(EXERCISE DESCRIPTION) All that should come back is the lines of the data below from the one containing "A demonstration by" to the one containing "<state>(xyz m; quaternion", inclusive, exactly as they stand.

(INPUT DATA)
%%

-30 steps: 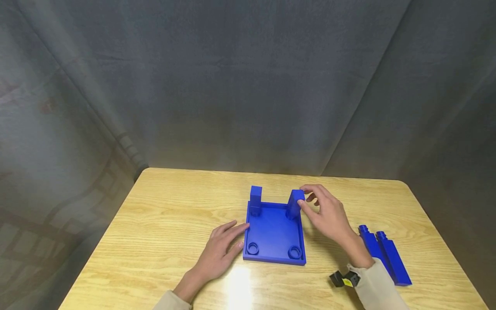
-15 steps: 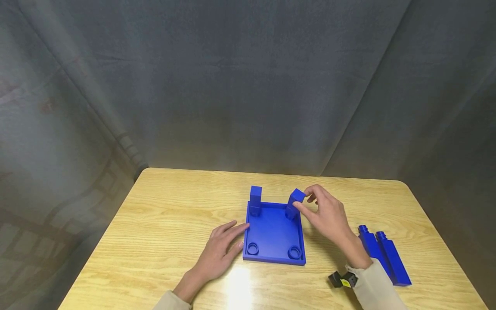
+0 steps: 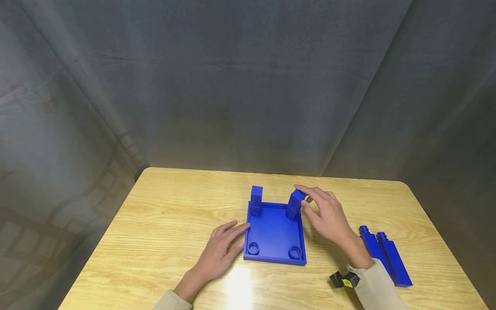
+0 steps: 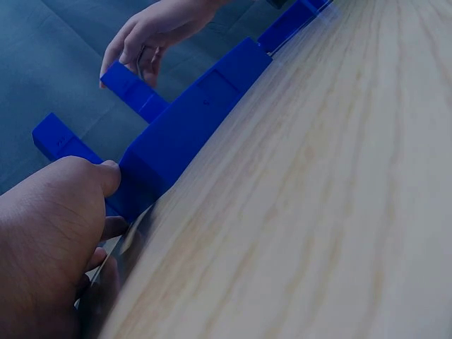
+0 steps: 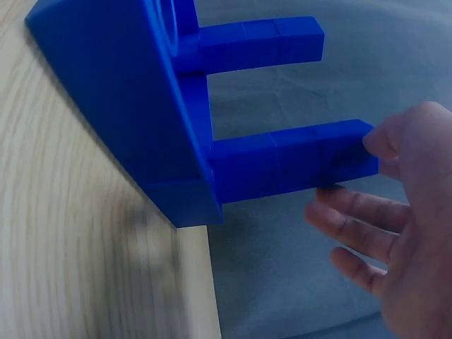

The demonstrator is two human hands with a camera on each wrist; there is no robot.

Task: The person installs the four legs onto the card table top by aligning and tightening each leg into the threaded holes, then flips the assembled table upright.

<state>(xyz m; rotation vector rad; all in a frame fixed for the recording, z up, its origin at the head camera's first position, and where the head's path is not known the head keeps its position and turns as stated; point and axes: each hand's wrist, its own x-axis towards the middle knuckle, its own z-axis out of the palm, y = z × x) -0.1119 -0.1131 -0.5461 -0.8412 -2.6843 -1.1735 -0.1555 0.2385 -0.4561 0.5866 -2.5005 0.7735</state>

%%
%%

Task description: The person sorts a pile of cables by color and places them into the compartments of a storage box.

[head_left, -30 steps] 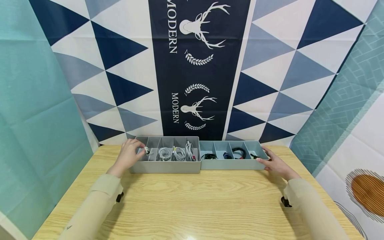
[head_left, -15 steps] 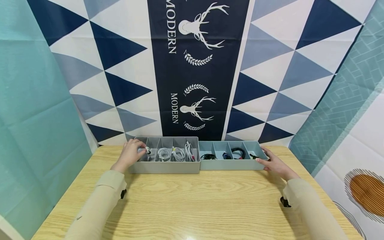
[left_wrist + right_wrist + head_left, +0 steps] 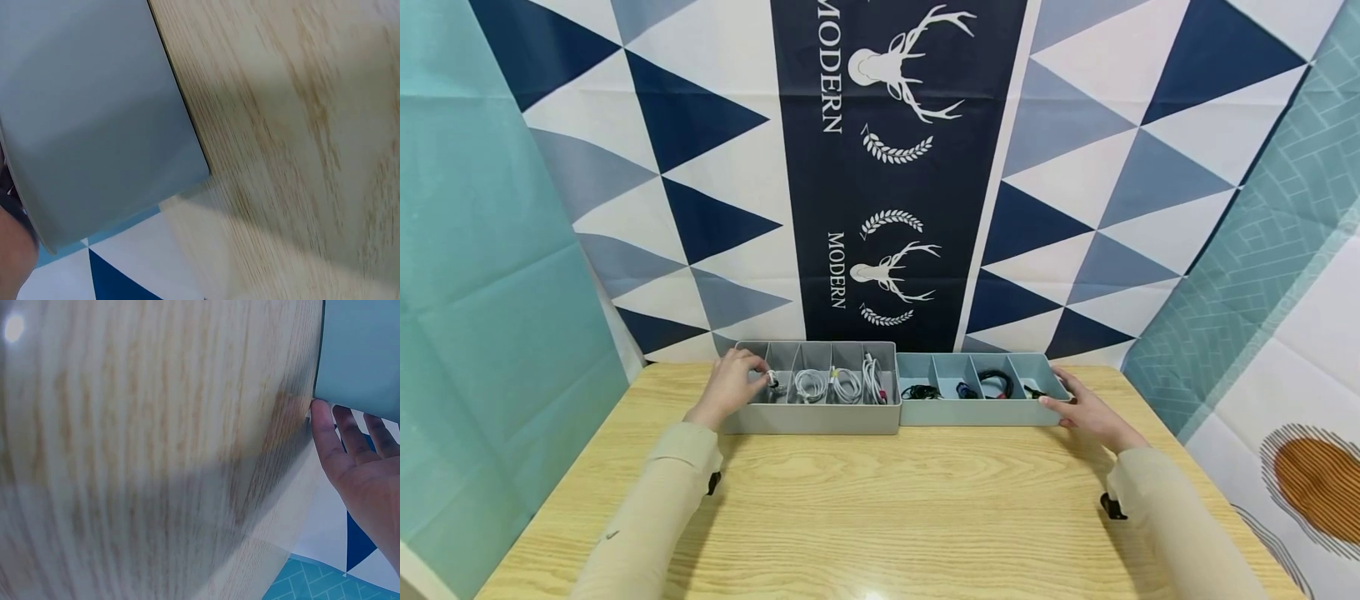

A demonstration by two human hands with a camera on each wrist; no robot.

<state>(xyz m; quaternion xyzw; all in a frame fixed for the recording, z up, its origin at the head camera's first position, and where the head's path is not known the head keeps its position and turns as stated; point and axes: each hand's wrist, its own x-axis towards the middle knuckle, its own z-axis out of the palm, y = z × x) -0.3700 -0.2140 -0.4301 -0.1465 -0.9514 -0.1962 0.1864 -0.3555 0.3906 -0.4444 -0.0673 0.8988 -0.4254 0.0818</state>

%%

(EXPECTED ANSWER)
A demonstration by two human hands with a camera on each wrist; no robot.

<state>(xyz m; quaternion xyzw; all in a frame fixed for the recording, z up, its origin at the head camera's first position, and where the head's path is not known the head keeps its position and turns as stated; point and axes: each hand's wrist, its own x-axis towards the middle knuckle, its own z-axis out of the palm, y = z × x) -0.3700 -0.2140 -0.4301 -0.1465 -0.9514 -0.1962 0.1864 -0.3555 0.3906 -0.4444 -0.0673 0.8988 -0.4254 0.0818</state>

With the answer given, the exercise is complete.